Ed ecco qui che, per contrapposto, la studiosa si occupa anche di un nuovo aspetto: aspetto il modo in cui vengono nominate le donne. In effetti, Wilson osserva che molte traduzioni attenuano la realtà della schiavitù, usando termini come maids (cameriere) o servants (servitrici). Lei invece traduce con precisione il termine greco δμῳαί (dmōai) come ragazze schiave, evidenziando la loro condizione reale.
Si tratta in questo caso di una scelta che non è solo linguistica, ma anche etica: ci ricorda che queste donne non erano libere, e che le loro azioni avvenivano dentro rapporti di potere e sottomissione.
Nella sua traduzione, una delle differenze più discusse riguarda un passaggio verso la fine dell’Odissea, quando Odisseo ordina di uccidere le schiave che hanno avuto rapporti con i Proci.
Qui, molti traduttori maschili hanno usato termini come prostitute o donne di facili costumi, parole giudicanti che non sono affatto presenti nel testo greco che rimanda semplicemente alle ragazze schiave che hanno dormito con i pretendenti, esattamente come traduce la Wilson, senza aggiungere insulti o giudizi morali. Questo perché nel testo originale non esiste una condanna morale verso di loro: queste ragazze non avevano scelta, erano schiave costrette a obbedire. Cosa molto frequente nell’antica Grecia e non nell’epoca in cui hanno vissuto i vari traduttori.
Inoltre, Emily Wilson si distingue anche sul piano dello stile.
Se ci facciamo caso, possiamo notare che molte traduzioni cercano di imitare l’epicità omerica con parole arcaiche, creando distanza dal lettore moderno. Lei invece usa un linguaggio semplice e diretto, senza rinunciare alla fedeltà filologica. Ha scelto di tradurre l’Odissea in pentametri giambici, un ritmo regolare in inglese che restituisce la musicalità dell’esametro greco, senza eccessi poetici che possano appesantire la lettura.

Ma cosa significa tutto questo sul piano linguistico e culturale? Wilson stessa afferma che non esiste un modo maschile o femminile di tradurre, ma ogni traduttore è influenzato dalla propria esperienza, cultura, educazione e genere. Questi elementi plasmano il modo in cui si interpreta un testo.
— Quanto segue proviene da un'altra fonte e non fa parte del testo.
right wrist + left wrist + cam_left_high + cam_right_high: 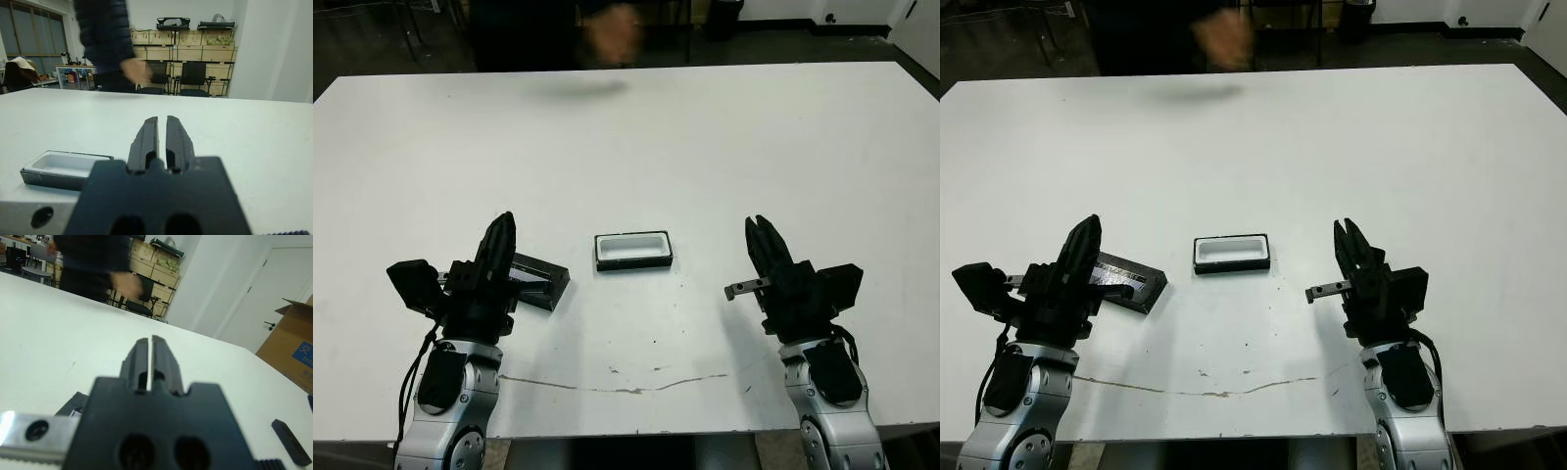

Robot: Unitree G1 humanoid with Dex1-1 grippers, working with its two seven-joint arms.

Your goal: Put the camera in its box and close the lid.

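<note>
Item, left gripper (506,221): mine, clenched on nothing, fingers pressed to a thin slit, raised off the table (754,147) at its near left. Item, right gripper (759,228): likewise closed and empty, raised at the near right, tips aimed away from me. Both look parked on either side of the work, which I judge leaves the middle free for a first reach. Item, box (634,264): open, white lining up, long side across me, flat on the table between the two grippers and slightly beyond their tips, touching nothing; nothing lies in it. Item, lid (542,281): black with a greyish strip, lying slantwise just beside my left gripper, partly hidden behind it and well apart from the box. Item, camera: not found in either head view; it may lie under my left arm, but I cannot tell. The left wrist view shows a dark bar (291,441) off to one side, and I cannot say whether it is the camera or the box's wall. Item, person's hand (612,29): blurred, beyond the far edge. Room: bare white surface on all sides of the box and wide margins to the far and side edges. The near edge is close under my wrists, with a thin dark mark (607,388) along it.
</note>
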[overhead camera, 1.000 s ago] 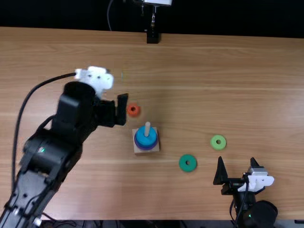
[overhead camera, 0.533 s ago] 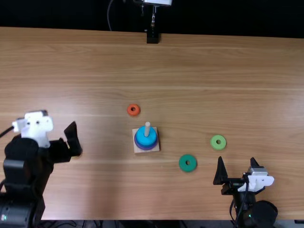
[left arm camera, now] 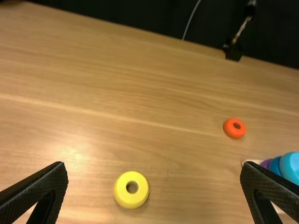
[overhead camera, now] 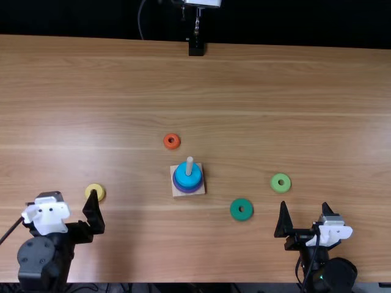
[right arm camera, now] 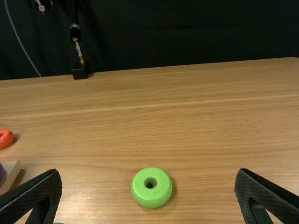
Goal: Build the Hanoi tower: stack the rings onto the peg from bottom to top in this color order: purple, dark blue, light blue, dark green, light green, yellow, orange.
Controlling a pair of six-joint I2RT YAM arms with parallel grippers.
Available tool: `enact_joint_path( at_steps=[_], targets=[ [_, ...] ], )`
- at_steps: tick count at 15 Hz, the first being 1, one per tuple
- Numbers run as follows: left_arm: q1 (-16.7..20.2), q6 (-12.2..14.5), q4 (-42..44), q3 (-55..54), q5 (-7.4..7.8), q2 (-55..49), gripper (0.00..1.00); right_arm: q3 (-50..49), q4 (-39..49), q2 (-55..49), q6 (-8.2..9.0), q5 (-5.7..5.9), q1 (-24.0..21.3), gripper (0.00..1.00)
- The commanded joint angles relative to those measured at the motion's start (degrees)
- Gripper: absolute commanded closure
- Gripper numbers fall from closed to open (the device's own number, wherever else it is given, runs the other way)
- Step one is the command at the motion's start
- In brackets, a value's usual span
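Drew the left gripper (overhead camera: 74, 196) back from near the orange ring (overhead camera: 166, 143), with fingers apart as on the right gripper (overhead camera: 305, 210), uncovering the yellow ring (left arm camera: 120, 192) and leaving room at the peg (overhead camera: 190, 166), presumably for the dark green ring (overhead camera: 235, 212) lying nearby on the table (overhead camera: 256, 122).

From my seat, the table (overhead camera: 275, 91) looks like smooth grained wood with a soft sheen. The base (overhead camera: 176, 193) and peg (overhead camera: 189, 166) look like plain matt wood. I see smooth plastic on the yellow ring (left arm camera: 121, 190), orange ring (left arm camera: 230, 133) and light green ring (right arm camera: 151, 199). My fingers (left arm camera: 37, 187) have a matt, finely ridged face; the backdrop (right arm camera: 187, 35) looks like dull cloth.
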Motion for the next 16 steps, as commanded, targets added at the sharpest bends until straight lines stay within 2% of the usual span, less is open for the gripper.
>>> enact_joint_path(
  at_steps=[1,4,5,6,7,9,10,12,13,14,15,16],
  targets=[
    [0.1,-0.2,2.2,-4.4,0.61,-4.5,0.00,-2.9,-4.6,-0.7,-0.23,0.52,-0.6,0.00],
    [-0.7,-0.1,3.8,-14.4,1.14,-11.8,0.00,-2.9,-4.6,-0.7,-0.23,0.52,-0.7,0.00],
    [-1.1,0.0,5.0,-17.5,2.41,-14.3,0.00,-2.9,-4.6,-0.7,-0.23,0.52,-0.7,0.00],
    [-1.4,0.1,5.3,-19.7,5.36,-16.1,0.00,-2.9,-4.6,-0.7,-0.23,0.52,-0.7,0.00],
    [-1.4,0.1,5.3,-20.7,6.31,-16.8,0.00,-2.9,-4.6,-0.7,-0.23,0.52,-0.6,0.00],
    [-1.2,0.2,5.2,-22.6,5.99,-17.2,0.00,-2.9,-4.6,-0.7,-0.23,0.52,-0.6,0.00],
    [-1.0,0.2,4.9,-22.6,5.04,-18.4,0.00,-2.9,-4.6,-0.7,-0.23,0.52,-0.6,0.00],
    [-0.8,0.4,2.2,-22.6,1.88,-19.6,0.00,-2.9,-4.6,-0.7,-0.23,0.52,-0.6,0.00],
    [-0.7,1.6,-0.4,-22.6,1.67,-19.6,0.00,-2.9,-4.6,-0.7,-0.23,0.52,-0.6,0.00],
    [-0.7,5.9,-0.8,-22.6,1.77,-19.6,0.00,-2.9,-4.6,-0.7,-0.23,0.52,-0.6,0.00],
    [-0.7,12.3,-0.7,-22.6,2.20,-19.6,0.00,-2.9,-4.6,-0.7,-0.23,0.52,-0.6,0.00],
    [-0.7,16.8,-0.7,-22.6,2.20,-19.6,0.00,-2.9,-4.6,-0.7,-0.23,0.52,-0.6,0.00]
  ],
)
La sua traduzione è stata definita “rivoluzionaria” perché riesce a liberare l’Odissea dai filtri culturali accumulati nei secoli, soprattutto da letture maschili che enfatizzavano l’eroismo di Odisseo e minimizzavano la sofferenza delle donne intorno a lui. Con le sue scelte, Wilson offre al lettore un testo che rende giustizia non solo al protagonista, ma anche ai personaggi marginali, dando voce a chi è stato silenziato dalla storia e dalle traduzioni precedenti.
Il lavoro di Emily Wilson dimostra che tradurre non è un atto neutro. Ogni parola scelta crea un significato e ogni significato trasmette una visione del mondo. Le differenze tra traduzioni uomo e donna non derivano da caratteristiche innate, ma dalla diversa attenzione linguistica, culturale e sociale. Grazie a traduzioni come la sua, possiamo riscoprire i classici con occhi nuovi e capire che la traduzione è sempre, in parte, un atto di interpretazione e di potere.